Para a advogada, que acumula 20 anos de experiência em ações dessa natureza, “o mais importante é entender a dor que sofre o consumidor para, a partir daí, encontrar a melhor solução jurídica. Sem dúvida, a informação especializada, adequada e precisa, nesse momento, faz toda a diferença na efetiva busca pelo restabelecimento dos direitos violados pelo plano de saúde”, completou.

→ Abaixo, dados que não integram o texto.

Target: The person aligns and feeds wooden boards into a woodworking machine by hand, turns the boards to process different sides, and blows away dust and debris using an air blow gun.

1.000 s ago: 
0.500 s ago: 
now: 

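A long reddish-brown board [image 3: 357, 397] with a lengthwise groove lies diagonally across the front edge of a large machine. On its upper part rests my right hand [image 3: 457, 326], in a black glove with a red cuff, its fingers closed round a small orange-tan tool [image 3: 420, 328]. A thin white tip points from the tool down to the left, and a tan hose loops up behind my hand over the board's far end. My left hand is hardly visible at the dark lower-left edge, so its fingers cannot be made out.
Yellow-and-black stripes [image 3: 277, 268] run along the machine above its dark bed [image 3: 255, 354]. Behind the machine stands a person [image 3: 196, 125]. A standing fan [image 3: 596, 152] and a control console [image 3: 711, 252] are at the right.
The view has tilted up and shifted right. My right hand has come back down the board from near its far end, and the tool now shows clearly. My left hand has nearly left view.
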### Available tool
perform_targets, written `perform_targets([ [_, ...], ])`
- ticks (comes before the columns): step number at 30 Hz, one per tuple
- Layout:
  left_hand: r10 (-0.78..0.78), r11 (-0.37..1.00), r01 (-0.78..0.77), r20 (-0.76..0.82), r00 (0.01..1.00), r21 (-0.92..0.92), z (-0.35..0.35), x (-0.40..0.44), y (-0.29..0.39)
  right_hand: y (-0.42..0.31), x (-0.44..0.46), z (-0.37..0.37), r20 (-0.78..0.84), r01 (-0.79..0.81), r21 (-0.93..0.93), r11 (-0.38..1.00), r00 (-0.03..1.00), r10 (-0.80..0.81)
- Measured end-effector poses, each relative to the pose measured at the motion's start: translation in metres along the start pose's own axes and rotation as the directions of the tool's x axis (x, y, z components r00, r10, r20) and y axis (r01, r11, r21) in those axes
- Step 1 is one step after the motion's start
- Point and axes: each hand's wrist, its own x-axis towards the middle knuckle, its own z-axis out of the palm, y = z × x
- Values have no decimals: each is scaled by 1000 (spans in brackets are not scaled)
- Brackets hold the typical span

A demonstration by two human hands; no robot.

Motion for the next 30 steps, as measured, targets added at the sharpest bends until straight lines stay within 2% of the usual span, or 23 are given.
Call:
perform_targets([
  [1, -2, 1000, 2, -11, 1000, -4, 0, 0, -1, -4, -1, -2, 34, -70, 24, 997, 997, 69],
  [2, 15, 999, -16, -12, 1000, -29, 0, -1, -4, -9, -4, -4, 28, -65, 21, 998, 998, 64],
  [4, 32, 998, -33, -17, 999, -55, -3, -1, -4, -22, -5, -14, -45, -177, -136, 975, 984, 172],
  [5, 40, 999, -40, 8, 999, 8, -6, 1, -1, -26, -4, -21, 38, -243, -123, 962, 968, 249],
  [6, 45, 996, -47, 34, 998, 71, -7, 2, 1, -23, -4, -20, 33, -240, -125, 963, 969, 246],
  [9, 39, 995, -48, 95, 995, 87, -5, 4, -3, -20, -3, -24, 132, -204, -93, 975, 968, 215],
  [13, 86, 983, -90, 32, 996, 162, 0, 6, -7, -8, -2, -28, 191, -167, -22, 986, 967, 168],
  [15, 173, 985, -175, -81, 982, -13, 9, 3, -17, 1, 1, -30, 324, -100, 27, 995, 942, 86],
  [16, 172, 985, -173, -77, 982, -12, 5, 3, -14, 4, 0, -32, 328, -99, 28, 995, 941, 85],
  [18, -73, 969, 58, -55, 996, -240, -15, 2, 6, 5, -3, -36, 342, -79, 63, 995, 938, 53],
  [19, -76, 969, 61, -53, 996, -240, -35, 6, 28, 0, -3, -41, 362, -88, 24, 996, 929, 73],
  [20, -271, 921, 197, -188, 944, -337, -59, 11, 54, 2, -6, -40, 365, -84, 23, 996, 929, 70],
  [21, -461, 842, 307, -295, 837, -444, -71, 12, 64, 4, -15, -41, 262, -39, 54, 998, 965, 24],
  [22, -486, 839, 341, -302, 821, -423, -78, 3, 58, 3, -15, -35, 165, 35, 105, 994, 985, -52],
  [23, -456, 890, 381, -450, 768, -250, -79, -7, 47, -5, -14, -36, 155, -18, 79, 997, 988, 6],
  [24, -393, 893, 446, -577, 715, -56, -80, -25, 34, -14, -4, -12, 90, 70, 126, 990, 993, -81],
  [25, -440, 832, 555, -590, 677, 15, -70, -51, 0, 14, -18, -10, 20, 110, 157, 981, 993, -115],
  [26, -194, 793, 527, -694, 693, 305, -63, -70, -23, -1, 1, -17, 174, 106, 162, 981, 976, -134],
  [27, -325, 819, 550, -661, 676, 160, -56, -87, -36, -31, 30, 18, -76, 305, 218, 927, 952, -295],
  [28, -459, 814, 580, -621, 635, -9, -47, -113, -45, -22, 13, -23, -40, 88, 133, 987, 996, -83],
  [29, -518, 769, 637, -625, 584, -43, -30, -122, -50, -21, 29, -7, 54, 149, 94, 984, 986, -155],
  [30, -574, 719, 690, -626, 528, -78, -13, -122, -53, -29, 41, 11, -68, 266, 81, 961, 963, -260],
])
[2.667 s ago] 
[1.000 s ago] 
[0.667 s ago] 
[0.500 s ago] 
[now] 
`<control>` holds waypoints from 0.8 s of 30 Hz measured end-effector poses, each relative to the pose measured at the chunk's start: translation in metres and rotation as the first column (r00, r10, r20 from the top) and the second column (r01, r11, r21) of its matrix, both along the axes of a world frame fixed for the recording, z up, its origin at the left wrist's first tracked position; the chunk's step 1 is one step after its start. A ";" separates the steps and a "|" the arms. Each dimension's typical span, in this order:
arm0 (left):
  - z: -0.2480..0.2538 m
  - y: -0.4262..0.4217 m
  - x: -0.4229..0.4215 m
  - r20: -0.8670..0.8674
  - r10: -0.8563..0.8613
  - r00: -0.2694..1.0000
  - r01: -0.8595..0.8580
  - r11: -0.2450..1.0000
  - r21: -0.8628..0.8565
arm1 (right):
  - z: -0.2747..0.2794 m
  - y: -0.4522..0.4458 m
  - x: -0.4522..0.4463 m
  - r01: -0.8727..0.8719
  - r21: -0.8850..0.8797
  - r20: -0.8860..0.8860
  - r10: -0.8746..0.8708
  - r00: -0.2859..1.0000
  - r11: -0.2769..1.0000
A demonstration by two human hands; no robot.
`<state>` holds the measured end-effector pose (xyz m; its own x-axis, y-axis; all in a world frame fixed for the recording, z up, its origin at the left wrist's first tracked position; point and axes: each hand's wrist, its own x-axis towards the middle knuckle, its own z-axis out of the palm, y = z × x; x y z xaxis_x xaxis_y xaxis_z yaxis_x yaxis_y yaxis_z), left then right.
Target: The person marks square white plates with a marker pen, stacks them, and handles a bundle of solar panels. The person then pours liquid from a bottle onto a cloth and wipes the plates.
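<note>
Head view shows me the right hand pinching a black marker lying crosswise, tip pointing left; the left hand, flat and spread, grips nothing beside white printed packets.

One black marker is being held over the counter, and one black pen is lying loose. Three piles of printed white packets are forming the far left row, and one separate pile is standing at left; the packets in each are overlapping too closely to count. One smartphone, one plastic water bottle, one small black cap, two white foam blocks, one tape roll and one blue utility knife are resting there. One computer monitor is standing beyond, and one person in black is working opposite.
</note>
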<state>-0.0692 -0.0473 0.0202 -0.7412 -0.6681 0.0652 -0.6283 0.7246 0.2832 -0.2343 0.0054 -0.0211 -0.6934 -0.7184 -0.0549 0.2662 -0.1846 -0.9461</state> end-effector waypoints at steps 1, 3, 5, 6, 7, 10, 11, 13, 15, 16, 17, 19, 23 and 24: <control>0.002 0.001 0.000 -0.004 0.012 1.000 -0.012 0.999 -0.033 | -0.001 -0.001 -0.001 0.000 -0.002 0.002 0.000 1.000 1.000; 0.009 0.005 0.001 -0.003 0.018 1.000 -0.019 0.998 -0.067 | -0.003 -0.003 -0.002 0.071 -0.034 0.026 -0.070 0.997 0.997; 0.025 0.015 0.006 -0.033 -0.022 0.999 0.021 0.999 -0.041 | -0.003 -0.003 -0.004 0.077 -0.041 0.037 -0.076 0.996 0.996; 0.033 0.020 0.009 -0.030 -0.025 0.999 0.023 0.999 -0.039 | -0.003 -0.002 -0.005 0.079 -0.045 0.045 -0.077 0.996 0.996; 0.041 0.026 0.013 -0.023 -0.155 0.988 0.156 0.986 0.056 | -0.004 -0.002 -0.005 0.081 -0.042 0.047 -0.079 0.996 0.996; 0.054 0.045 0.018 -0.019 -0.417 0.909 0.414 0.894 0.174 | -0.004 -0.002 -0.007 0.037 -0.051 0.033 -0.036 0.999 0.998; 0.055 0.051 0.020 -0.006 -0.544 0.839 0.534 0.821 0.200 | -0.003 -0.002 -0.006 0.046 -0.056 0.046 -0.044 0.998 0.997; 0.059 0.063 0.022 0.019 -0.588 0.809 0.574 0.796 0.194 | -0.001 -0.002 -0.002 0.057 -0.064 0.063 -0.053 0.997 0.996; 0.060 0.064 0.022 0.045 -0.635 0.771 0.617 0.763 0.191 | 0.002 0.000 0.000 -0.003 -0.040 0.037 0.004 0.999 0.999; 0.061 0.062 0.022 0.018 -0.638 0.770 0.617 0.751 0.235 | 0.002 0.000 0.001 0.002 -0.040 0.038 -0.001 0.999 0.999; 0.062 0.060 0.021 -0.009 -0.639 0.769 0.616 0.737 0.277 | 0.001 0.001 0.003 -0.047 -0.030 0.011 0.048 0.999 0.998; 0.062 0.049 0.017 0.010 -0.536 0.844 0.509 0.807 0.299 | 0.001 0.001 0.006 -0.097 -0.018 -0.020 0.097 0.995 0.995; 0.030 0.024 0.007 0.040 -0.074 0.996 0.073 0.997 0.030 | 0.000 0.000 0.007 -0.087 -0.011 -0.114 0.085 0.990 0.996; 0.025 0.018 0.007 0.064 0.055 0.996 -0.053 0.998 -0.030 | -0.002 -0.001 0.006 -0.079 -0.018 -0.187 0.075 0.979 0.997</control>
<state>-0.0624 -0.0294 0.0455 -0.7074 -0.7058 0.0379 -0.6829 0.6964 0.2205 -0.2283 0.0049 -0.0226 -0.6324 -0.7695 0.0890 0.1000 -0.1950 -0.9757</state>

Recentemente, Marina Basile comentou a decisão do Superior Tribunal de Justiça (STJ) pelo caráter taxativo do rol da ANS em detrimento do exemplificativo. Na opinião da especialista, os planos de saúde não podem se limitar a cobrir apenas aquilo que está previsto na lista da ANS, uma vez que ela serve apenas como exemplo para tratamentos básicos. Na prática, quando um paciente autista ou em tratamento oncológico, por exemplo, necessitar de um serviço de saúde que não está expressamente inserido no rol, será preciso procurar o Sistema Único de Saúde (SUS) ou, ainda, pagar de forma particular. Contudo, “sabemos que nem o SUS consegue atender a uma demanda tão grande nem os brasileiros estão ‘nadando em dinheiro’ a ponto de, além de pagar a mensalidade do plano de saúde, custear os procedimentos não contemplados no rol”, declarou.
O julgamento do STJ, comemorado pelas operadoras de saúde que se beneficiam da mudança, tem sido questionado por organizações da sociedade civil, coletivos, movimentos sociais e familiares de pacientes. O Superior Tribunal Federal (STF) e o Congresso Nacional ainda vão avaliar a pauta. “Estamos torcendo para que o entendimento de ambos seja diferente. Enquanto isso, seguimos oferecendo consultoria especializada aos pacientes que, de alguma forma, podem ser prejudicados pela decisão do STJ”, concluiu Marina Basile.